Home Occupation: This type of arrangement is what most people think of when they hear the term “working at home.” The space is clearly a residence and may or may not contain a workspace, typically in the form of an office or a workshop. Reversion to commercial or work-only is not desirable here.

Live-Work: The use of the term live-work indicates that the quiet enjoyment expectations of the neighbors in the building or adjacent buildings take precedence over the work needs of the unit in question. Therefore, the predominant use of a live-work unit is residential, and commercial activity is a secondary use; employees and walk-in trade are not usually permitted.

Reversion to work-only or live-only may be acceptable, depending on surrounding users.
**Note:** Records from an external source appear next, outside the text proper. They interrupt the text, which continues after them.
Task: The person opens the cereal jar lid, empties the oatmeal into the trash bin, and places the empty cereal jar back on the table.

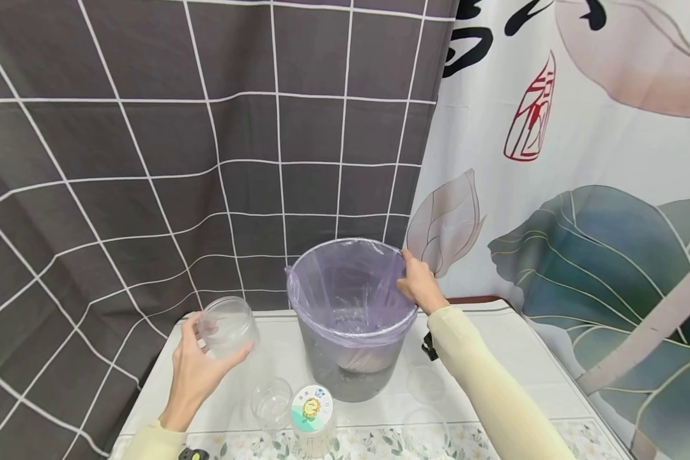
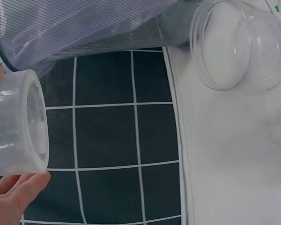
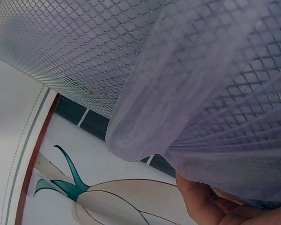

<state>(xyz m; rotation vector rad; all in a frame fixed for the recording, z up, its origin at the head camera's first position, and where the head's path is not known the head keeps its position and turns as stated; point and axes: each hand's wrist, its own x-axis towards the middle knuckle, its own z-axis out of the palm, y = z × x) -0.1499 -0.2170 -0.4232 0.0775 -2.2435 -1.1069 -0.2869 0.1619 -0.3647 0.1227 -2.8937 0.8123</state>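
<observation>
My left hand (image 1: 194,370) holds a clear plastic jar (image 1: 228,327), raised to the left of a mesh wastebasket (image 1: 345,377). In the left wrist view, fingers and thumb lie on opposite sides of the jar (image 2: 16,124). A thin purple bin bag (image 1: 345,271) lines the wastebasket and folds over its rim. My right hand (image 1: 422,284) grips the rim on the right side. The right wrist view has the fingers (image 3: 199,201) curled at the rim, over the bag's bunched edge (image 3: 187,161).
In front of the wastebasket stand an uncapped clear jar (image 1: 271,402) and a jar with a printed flower lid (image 1: 312,409). Two clear round pieces (image 1: 425,385) lie at the front right. The white table (image 1: 483,319) backs onto a dark grid curtain (image 1: 236,140).
</observation>
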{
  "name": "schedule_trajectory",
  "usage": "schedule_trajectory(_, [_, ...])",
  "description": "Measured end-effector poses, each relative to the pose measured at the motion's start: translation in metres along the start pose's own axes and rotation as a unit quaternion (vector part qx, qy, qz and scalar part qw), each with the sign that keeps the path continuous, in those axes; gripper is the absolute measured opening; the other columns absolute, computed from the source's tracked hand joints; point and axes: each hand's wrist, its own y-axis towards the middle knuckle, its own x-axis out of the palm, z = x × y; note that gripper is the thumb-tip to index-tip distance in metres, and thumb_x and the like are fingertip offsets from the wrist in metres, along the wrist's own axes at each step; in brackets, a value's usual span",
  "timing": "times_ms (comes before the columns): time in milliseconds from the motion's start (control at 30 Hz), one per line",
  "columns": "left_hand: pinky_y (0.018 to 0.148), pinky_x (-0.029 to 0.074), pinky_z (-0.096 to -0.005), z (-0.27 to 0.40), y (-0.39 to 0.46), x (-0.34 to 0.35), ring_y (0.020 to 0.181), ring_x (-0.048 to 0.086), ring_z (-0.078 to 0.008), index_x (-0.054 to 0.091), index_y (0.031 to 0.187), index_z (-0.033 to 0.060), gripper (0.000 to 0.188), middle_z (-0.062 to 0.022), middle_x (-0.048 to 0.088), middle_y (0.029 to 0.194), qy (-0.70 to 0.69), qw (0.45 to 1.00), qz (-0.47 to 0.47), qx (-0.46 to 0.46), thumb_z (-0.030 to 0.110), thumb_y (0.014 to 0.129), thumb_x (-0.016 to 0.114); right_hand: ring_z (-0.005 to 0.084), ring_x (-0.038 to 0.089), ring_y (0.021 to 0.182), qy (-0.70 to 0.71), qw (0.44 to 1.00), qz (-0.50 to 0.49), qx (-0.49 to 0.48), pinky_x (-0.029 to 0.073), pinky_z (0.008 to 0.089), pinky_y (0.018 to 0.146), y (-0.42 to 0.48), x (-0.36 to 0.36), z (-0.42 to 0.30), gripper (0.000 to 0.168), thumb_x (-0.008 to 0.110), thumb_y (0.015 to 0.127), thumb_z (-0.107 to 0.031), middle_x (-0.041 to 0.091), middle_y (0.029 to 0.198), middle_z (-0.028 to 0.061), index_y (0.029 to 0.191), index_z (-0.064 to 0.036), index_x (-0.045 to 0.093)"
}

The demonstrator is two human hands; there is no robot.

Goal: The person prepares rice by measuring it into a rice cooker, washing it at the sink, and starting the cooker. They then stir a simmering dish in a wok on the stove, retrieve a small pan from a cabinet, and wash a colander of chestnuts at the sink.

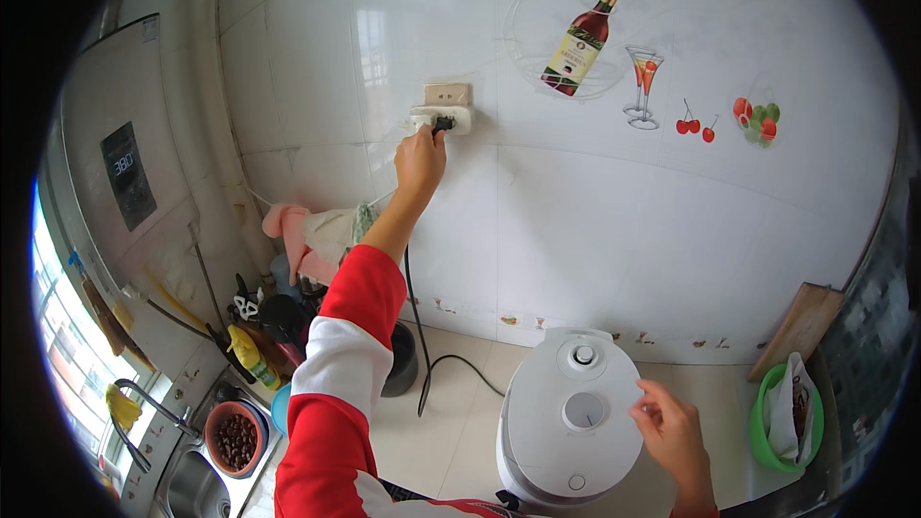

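My left hand [420,164] reaches up to the wall and grips a black power plug [443,125]. The plug is against a white socket adapter [463,119], mounted just below a beige wall outlet [447,94]; how deep its pins sit is hidden. A white electric cooker [536,432] stands on the counter, lid closed. Its lid carries a grey dial [583,411], a knob-like valve [583,355] and a round button [576,482]. A black cord [457,357] runs down the wall to the cooker's left side. Beside the lid's right edge, my right hand [670,432] is empty, fingers bent and apart.
At left, a reddish bowl of dark brown nuts or fruit [236,442] sits by a steel sink [193,493] and tap [162,409]. A black bin-like container [401,361] stands behind my left sleeve. A green basket [773,439] and wooden board [797,329] are at right.
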Motion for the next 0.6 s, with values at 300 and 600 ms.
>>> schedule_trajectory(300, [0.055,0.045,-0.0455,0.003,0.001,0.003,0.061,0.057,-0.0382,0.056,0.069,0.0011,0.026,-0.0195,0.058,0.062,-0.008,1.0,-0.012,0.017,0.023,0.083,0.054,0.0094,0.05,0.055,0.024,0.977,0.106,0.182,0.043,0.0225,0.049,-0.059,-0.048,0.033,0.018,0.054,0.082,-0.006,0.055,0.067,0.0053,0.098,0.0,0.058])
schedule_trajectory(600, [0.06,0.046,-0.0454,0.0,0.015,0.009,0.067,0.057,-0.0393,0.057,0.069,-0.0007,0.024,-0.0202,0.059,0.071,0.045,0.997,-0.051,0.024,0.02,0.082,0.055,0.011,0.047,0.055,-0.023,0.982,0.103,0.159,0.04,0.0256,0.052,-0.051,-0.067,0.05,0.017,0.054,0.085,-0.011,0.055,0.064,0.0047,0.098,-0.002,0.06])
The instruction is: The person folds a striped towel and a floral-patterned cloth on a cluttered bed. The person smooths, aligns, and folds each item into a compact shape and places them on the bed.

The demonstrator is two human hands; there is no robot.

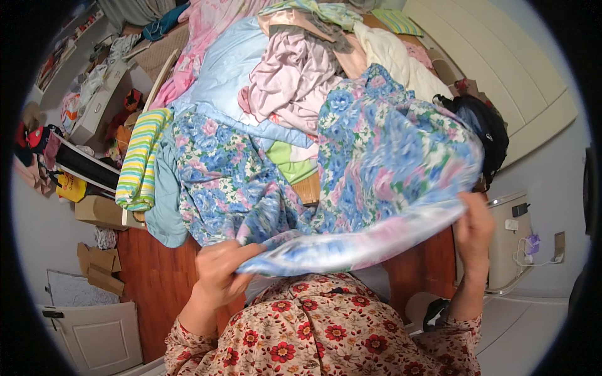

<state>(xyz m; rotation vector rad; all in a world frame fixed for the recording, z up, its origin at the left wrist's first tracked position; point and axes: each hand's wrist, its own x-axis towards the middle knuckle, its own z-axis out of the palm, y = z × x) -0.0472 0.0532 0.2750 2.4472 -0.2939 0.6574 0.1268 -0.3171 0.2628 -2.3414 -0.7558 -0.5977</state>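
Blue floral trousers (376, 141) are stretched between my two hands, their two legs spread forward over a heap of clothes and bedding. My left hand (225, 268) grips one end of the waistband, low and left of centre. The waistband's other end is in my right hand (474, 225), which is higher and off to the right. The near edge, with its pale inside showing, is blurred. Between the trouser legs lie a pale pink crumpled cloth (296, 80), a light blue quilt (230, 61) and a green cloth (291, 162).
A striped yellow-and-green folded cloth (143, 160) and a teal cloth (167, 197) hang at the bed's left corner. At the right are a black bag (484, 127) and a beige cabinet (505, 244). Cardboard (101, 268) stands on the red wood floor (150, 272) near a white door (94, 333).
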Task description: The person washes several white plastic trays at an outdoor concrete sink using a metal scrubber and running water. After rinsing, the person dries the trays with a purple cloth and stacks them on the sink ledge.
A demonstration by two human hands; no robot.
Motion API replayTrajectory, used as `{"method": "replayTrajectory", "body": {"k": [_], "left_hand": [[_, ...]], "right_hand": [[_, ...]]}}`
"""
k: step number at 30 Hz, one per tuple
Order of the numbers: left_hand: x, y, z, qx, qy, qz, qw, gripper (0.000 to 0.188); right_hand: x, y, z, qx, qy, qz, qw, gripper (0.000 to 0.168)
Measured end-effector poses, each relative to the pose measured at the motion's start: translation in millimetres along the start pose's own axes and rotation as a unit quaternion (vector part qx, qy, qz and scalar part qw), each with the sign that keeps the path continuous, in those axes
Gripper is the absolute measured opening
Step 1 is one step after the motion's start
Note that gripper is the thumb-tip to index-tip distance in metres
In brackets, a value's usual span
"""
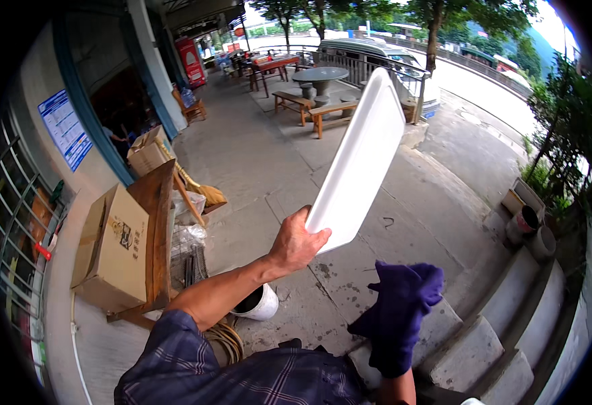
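My left hand grips one end of a white rectangular tray or lid, its thumb over the near edge. The tray is held up and tilted, its far end pointing away over the paving. My right hand is below and to the right of it, apart from it, and is covered by a purple cloth. The cloth hides the fingers.
A cardboard box rests by a wooden bench at left, near a broom. A white bucket and a coiled hose lie close before me. Concrete steps descend at right. Wooden benches stand ahead.
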State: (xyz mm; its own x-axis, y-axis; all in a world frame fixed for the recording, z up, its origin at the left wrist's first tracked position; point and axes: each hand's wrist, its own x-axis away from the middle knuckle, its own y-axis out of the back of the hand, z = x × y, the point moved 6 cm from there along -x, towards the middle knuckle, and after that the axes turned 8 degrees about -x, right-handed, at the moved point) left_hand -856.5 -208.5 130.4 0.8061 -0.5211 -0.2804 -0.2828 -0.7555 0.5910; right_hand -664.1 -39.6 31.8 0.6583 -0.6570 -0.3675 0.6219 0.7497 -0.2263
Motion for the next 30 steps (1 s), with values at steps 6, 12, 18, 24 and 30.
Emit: {"method": "replayTrajectory", "body": {"k": [6,12,18,24,30], "left_hand": [[41,-56,-20,-0.019,-0.16,0.07,0.984,0.032],[72,-43,-13,-0.06,-0.15,0.152,0.975,0.038],[85,-22,2,-0.006,-0.134,0.186,0.973,0.035],[90,-2,22,-0.009,-0.176,0.193,0.965,0.027],[90,-5,17,0.091,-0.032,0.241,0.966,0.03]], "right_hand": [[-33,-84,29,0.203,0.266,0.145,0.931,0.01],[-140,-65,50,0.216,0.003,-0.007,0.976,0.043],[-177,-28,110,0.178,0.079,-0.064,0.979,0.037],[-132,-36,124,-0.133,-0.101,-0.044,0.985,0.034],[-138,25,56,0.151,0.044,-0.244,0.957,0.028]]}}
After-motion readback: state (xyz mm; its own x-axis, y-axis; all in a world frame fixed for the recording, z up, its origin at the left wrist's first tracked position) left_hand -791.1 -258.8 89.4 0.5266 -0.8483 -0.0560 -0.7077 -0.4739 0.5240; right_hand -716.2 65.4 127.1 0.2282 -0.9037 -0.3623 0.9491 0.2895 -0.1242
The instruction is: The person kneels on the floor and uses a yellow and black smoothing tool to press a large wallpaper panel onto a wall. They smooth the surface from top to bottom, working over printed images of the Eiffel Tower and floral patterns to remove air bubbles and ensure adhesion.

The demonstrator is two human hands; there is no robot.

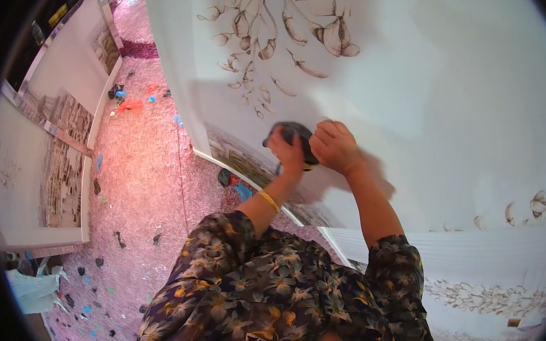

Flexibility is the key to success in this type.

Work-Live: The term work-live means that the needs of the work component take precedence over the quiet enjoyment expectations of residents, in that there may be noise, odors, or other impacts, as well as employees, walk-in trade, or sales. The predominant use of a work-live unit is commercial or industrial.

Recognizing that working at home often means working alone and that isolation is a disadvantage, Dolan dedicates an entire chapter to a design he pioneered, the live-work courtyard community, an architectural arrangement inspired by Dolan’s experience living in an Italian-style compound, where all residents crossed paths as they came and went through a central courtyard, eventually creating much the same social cohesion that cohousing seeks to establish via common facilities. By applying some of the same architectural elements Dolan experienced in the compound to designing a live-work environment, namely attractive, common circulation areas that encourage repeated, casual interactions between neighbors, Dolan discovered that the social dividend develops in live-work courtyard communities, too: Working relationships develop and flourish naturally. “I have done a number of these projects, and I continue to believe it works almost like magic. The formal term for what we provide is semi-public open space. It provides security and also interaction. Informally, we call it ‘more than neighbors and less than family,’” said Dolan.

But there’s more to Dolan’s book than inspiration. Since zoning and building codes present some of the obstacles to live-work development, one of the most important chapters dissects every line of the 2009 International Building Code (IBC), Chapter 419, the first attempt to address live-work in a prescriptive manner. Dolan also provides a table of suggested changes and additions that would make for a more responsive and complete code that addresses the unique challenges of combining a commercial and residential environment under one roof. In an upcoming post, I will ask Dolan to review Chapter 419 of the 2012 IBC and tell us how it has improved, and what remains to achieve our goals for 2030.